EnglandEarly Gale sightings were in Yorkshire and the west country.

Yorkshire.  Gales at Scruton in north Yorkshire (in what was then Richmondshire) dated back to around 1500 and possibly earlier.  Oliver Gale of Scruton had two sons who both made their
mark in York – James as a merchant there and George by trade a goldsmith who was its mayor in 1534 and again in 1549.

George was the great great grandfather of that noted antiquarian Thomas Gale, born in Scruton in 1636, who himself had two antiquarian sons Roger and Samuel.  It was Roger Gale who built Scruton Hall which stood from 1705 to 1988.  However, in 1795 the direct Gale male line died out.

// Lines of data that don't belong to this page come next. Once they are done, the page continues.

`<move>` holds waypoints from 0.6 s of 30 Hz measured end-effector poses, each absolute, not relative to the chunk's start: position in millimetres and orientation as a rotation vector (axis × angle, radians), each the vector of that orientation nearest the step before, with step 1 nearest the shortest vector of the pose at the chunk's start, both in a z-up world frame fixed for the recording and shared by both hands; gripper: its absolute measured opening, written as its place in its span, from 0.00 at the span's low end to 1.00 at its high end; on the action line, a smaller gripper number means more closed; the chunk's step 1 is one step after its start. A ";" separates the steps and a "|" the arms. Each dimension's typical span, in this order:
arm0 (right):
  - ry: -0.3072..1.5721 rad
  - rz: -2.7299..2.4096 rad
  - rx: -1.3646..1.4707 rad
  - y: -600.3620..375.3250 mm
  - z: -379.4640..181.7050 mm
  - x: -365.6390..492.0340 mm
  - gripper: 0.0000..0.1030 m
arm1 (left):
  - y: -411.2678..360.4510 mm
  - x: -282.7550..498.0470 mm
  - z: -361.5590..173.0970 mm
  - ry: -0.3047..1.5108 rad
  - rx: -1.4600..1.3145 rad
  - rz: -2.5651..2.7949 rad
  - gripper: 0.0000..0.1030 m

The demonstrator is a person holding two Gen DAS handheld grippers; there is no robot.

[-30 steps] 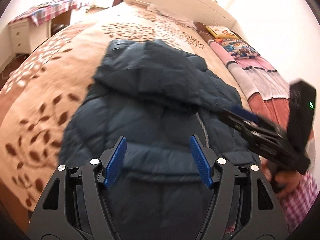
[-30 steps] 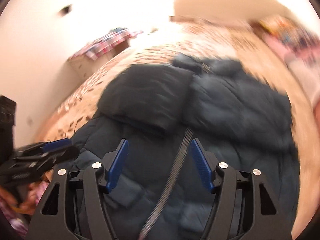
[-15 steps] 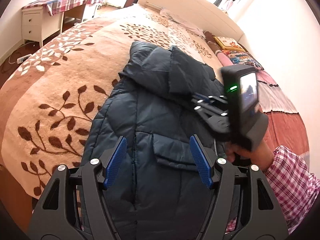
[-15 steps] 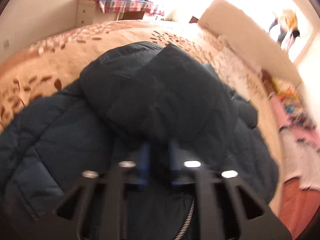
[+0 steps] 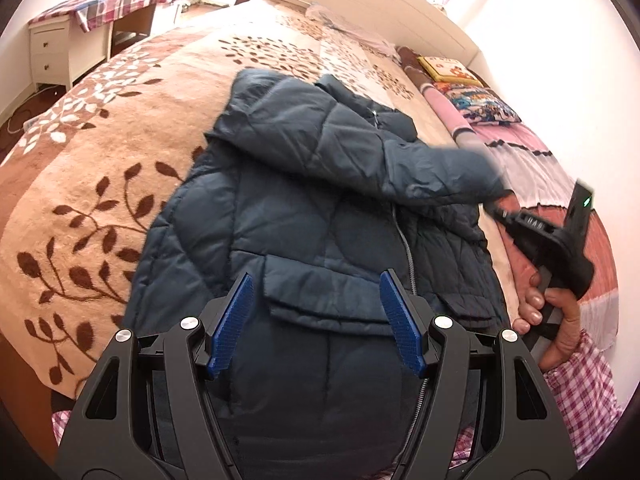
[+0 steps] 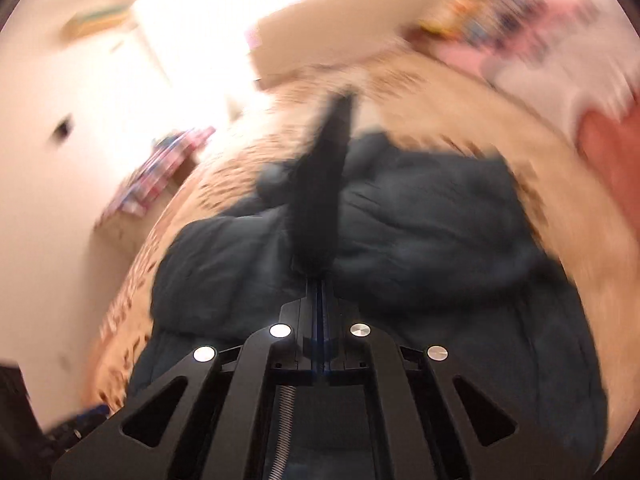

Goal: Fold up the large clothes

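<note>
A dark navy quilted jacket [image 5: 320, 216] lay front-up on the bed, zipped. Its hood was folded down, and one sleeve [image 5: 432, 172] stretched sideways, lifted.

I see a bed [image 5: 400, 4] with a white headboard at twelve o'clock, covered by a tan blanket [image 5: 100, 184] printed with brown and white leaves. A dark blue padded jacket [image 5: 304, 216] lies on the blanket at centre. At two o'clock, pink striped bedding [image 5: 532, 160] and two colourful cushions [image 5: 480, 104] rest along the bed's far edge.
</note>
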State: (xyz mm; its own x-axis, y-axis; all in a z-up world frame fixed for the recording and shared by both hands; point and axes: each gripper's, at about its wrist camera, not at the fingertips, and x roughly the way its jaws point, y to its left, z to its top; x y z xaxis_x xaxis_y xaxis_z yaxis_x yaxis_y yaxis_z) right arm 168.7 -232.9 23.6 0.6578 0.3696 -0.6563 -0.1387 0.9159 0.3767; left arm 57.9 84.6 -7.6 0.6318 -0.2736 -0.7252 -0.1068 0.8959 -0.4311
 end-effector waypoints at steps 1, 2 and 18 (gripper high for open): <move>0.833 0.261 0.361 -249.5 13.7 172.4 0.01 | 80.6 59.5 -8.2 0.900 -0.463 -0.103 0.63; 0.857 0.247 0.397 -259.1 6.2 174.2 0.01 | 78.0 60.7 -8.3 0.904 -0.460 -0.105 0.63; 0.919 0.200 0.623 -290.0 -24.2 187.6 0.65 | 81.1 107.8 9.5 0.853 -0.328 0.015 0.63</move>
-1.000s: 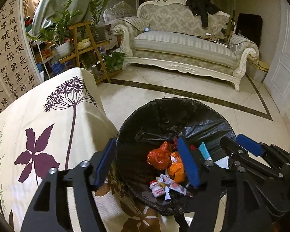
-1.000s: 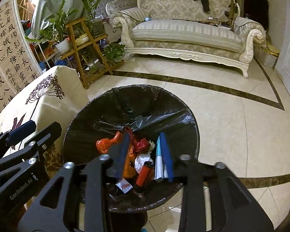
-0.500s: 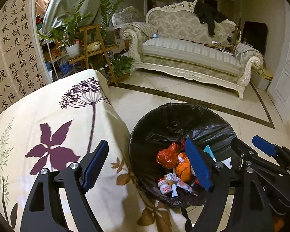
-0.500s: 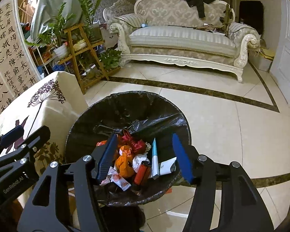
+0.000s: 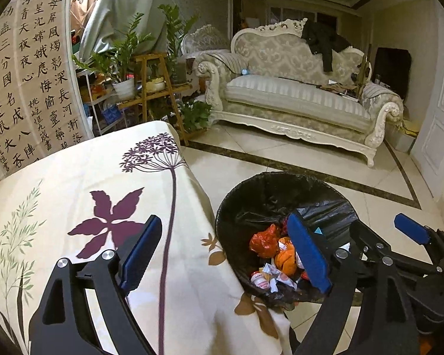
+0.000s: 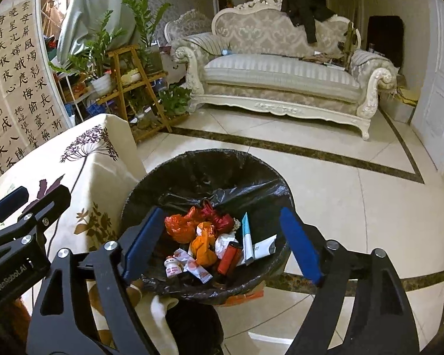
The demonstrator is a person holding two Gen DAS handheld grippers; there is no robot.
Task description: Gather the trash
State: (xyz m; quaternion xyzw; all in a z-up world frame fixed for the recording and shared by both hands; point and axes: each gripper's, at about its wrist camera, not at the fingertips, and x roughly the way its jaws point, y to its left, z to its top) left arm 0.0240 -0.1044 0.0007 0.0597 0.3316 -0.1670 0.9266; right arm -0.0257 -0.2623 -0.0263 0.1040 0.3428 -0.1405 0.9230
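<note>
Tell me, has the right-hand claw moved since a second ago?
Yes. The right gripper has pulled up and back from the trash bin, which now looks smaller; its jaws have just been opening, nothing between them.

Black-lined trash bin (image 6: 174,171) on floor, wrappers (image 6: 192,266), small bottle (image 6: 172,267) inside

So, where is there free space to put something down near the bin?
Free: the tablecloth left of the bin, and the floor tiles between the bin and the sofa. Crowded: the bin bottom, full of wrappers and bags, and the plant shelf behind the table.
</note>
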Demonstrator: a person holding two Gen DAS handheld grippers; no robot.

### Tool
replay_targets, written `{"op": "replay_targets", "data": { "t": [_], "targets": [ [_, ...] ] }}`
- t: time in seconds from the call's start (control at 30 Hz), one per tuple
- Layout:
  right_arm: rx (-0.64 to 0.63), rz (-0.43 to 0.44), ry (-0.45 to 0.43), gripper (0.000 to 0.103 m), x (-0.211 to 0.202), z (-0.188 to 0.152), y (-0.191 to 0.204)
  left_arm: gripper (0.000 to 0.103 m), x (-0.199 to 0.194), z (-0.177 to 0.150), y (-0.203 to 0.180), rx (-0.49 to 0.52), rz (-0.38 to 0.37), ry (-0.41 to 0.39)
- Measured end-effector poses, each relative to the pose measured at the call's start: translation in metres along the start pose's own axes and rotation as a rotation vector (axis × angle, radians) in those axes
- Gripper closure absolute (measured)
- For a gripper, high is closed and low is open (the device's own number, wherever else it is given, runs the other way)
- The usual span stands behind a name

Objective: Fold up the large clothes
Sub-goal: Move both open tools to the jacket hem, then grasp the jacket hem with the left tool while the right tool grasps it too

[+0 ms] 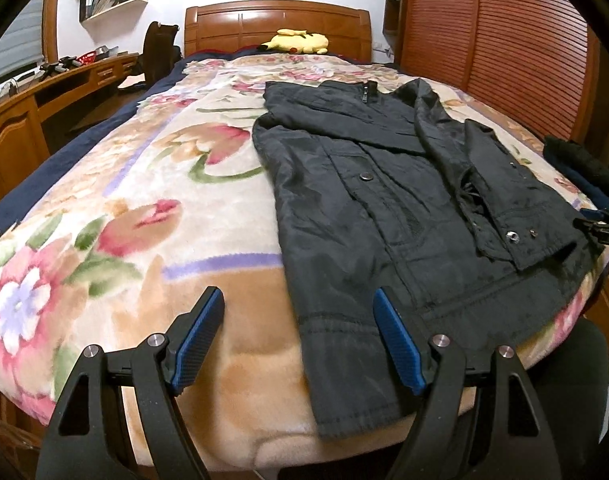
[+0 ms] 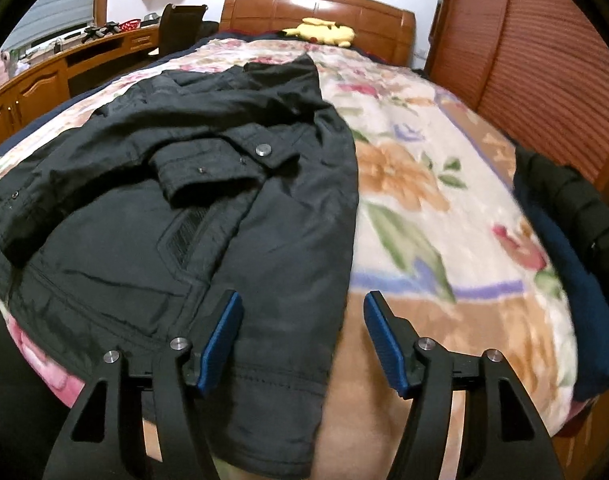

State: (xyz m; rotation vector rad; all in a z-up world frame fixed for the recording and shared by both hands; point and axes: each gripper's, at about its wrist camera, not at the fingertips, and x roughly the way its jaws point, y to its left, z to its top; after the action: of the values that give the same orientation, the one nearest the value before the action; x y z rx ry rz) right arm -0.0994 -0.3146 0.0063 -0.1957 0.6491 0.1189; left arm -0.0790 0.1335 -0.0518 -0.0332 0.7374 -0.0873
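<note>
Blue-padded left gripper [image 1: 298, 322] at bottom of left-wrist frame, jaws apart, nothing between but blanket [image 1: 156, 184] and the jacket's near left corner just inside the right-hand pad. Same for right gripper [image 2: 302, 326] at bottom of right-wrist frame: jaws apart, gripping nothing, hem corner of the jacket lying under and between the pads.

Black jacket [image 1: 384, 200] spread on the bed, centre right in left-wrist frame, centre left in the right-wrist one; sleeves already crossed over the chest, cuff with snap buttons uppermost, hem draped over the near bed edge.

Likely trouble: slick shell fabric slipping from a shallow pinch; pads catching the fluffy blanket together with the hem and dragging it up; folded-in sleeves sliding loose if the hem gets lifted unevenly by the two sides; hanging hem pulling the whole thing off the edge.

Around: pile of dark clothes [image 2: 576, 248] at right edge, near enough to crowd a wide sweep. Yellow plush toy [image 1: 298, 42] by the headboard [image 1: 278, 22] at top centre, well apart. Desk [image 1: 44, 96] at upper left, slatted wardrobe doors [image 2: 544, 80] at upper right, neither in the way.
</note>
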Motion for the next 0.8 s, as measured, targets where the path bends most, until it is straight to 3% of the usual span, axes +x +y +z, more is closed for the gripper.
{"op": "replay_targets", "data": {
  "t": [0.3, 0.57, 0.7, 0.8],
  "targets": [
    [0.022, 0.058, 0.011, 0.037, -0.010, -0.013, -0.004, 0.048, -0.014, -0.011, -0.007, 0.018, -0.056, 0.001],
    [0.028, 0.077, 0.038, 0.037, -0.017, -0.025, -0.008, 0.049, -0.014, -0.015, -0.010, 0.025, -0.049, -0.004],
    [0.024, 0.080, 0.040, 0.037, -0.020, -0.030, -0.007, 0.063, -0.015, -0.018, -0.012, 0.024, -0.075, -0.001],
    [0.040, 0.094, 0.040, 0.037, -0.020, -0.031, -0.009, 0.064, -0.017, -0.017, -0.017, 0.039, -0.052, -0.002]
  ]
}}
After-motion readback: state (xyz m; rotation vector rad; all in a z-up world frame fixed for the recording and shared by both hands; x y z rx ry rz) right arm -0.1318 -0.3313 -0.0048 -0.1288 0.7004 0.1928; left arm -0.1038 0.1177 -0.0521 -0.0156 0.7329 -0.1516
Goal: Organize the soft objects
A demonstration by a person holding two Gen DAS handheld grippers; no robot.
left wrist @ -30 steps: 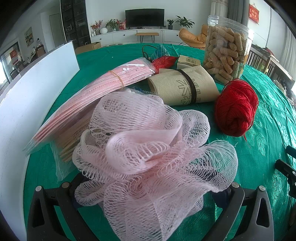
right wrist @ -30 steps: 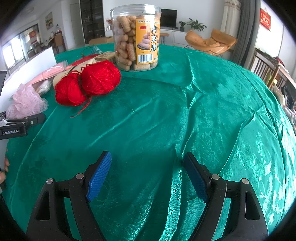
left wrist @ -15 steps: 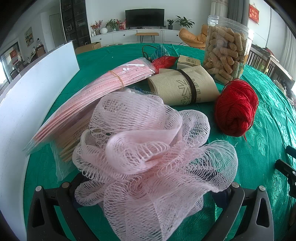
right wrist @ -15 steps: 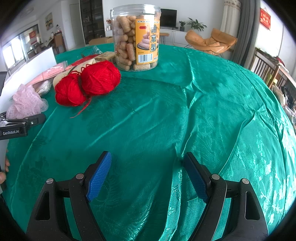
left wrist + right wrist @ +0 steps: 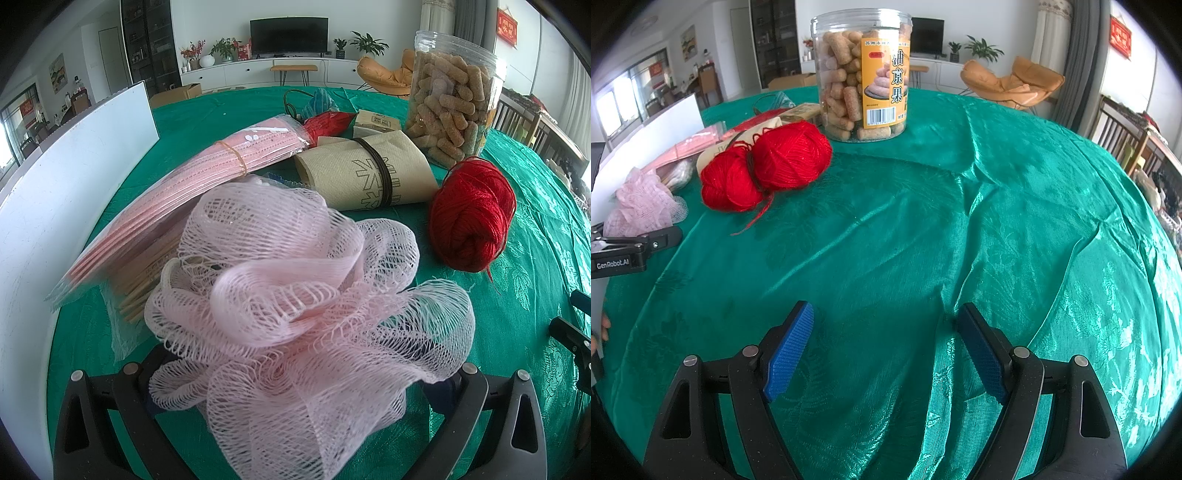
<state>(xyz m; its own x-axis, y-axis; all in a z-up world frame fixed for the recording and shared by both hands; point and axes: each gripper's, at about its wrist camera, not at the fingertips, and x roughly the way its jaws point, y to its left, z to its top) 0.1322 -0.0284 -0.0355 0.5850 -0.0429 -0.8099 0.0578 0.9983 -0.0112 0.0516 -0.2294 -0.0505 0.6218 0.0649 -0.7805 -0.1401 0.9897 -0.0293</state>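
Mesh pouf (image 5: 295, 317), the pink bath kind, is sitting right between my left claw (image 5: 291, 384) fingers on the green counter (image 5: 960, 221), but the netting hides the pads so I honestly can't tell if I'm squeezing it or just straddling it. Right claw (image 5: 886, 350) is wide open over bare cloth with nothing in it. Red yarn (image 5: 469, 221) sits just beside the pouf, with the bamboo sticks (image 5: 147, 280) tucked against its other side. My worry: loose mesh snags on those sticks or the yarn strand and drags them along when I lift.
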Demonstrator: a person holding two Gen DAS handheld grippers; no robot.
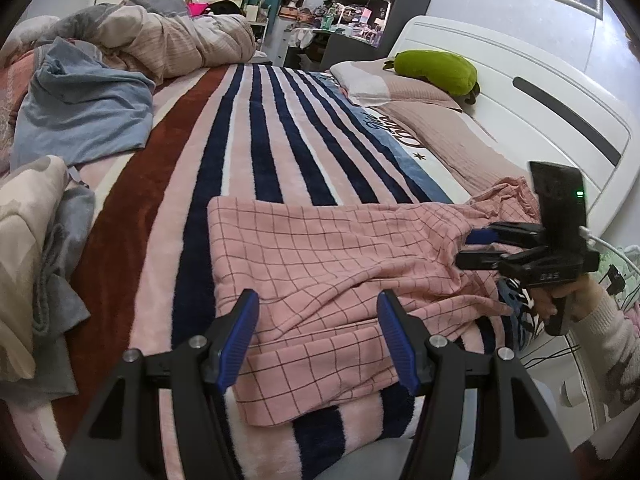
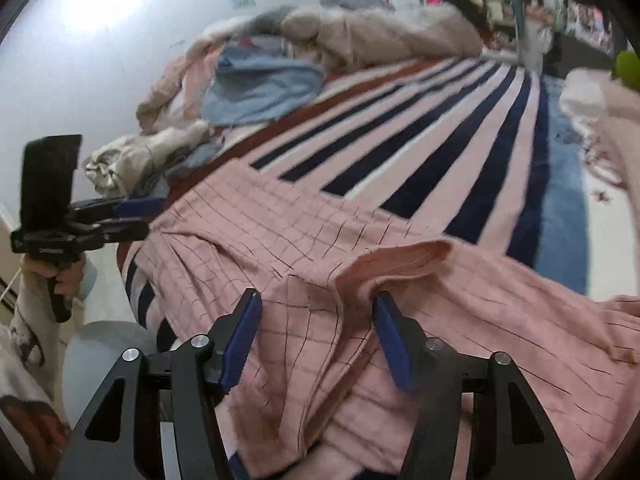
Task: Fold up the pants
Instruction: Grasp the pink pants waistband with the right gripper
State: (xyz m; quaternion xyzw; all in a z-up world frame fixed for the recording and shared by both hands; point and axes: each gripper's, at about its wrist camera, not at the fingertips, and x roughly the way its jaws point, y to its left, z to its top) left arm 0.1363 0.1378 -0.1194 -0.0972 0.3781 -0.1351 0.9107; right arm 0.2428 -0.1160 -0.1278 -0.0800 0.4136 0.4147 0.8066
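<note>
Pink checked pants (image 1: 332,264) lie across the near edge of the striped bed, legs to the left in the left wrist view. My left gripper (image 1: 318,320) is open, its blue pads hovering over the leg ends. My right gripper (image 2: 316,320) is open over the bunched waist part of the pants (image 2: 320,248), its right pad touching a raised fold. In the left wrist view the right gripper (image 1: 468,248) shows at the pants' right end. In the right wrist view the left gripper (image 2: 148,216) shows at the pants' left end.
The striped blanket (image 1: 256,140) covers the bed. A blue garment (image 1: 84,108) and a crumpled duvet (image 1: 172,40) lie at the far left, more clothes (image 1: 32,240) at the near left. Pillows (image 1: 400,88), a green plush (image 1: 436,68) and the white headboard (image 1: 520,92) are on the right.
</note>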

Other Gale lines from Scruton were:

  • John Gale who established the Gale family in Jamaica.  He had arrived with the first English colonists in 1655.
  • Miles Gale, another antiquarian whose son Christopher was Chief Justice of North Carolina in the early 1700’s.
  • whilst later Gale lines in Yorkshire were to be found at Bedale, Whitby and Hull.

The Gales of Whitehaven in Cumbria were possibly related as they shared similar coats of arms.  From Robert Gale came his grandson John Gale who grew up in Whitehaven where he was employed as Sir John Lowther’s steward from 1677 to 1707. In this capacity he did tobacco business with Lawrence Washington in Virginia.  He was the father of Colonel George Gale who settled in Maryland.


West Country
.  The west country Gales have been more numerous and remain more numerous.  The first appearances seem to have been in south Devon.

William Gale, according to the Visitations of Devon, was living in Dartmouth in the mid/late 1400’s.  His descendant John Gale, born in Crediton in 1516, was a Devon MP in the 1540’s.  The Devon origins of Theophilus Gale are uncertain.  He became vicar at Kingsteignton in 1620 and married Bridget Walrond as his second wife two years later. 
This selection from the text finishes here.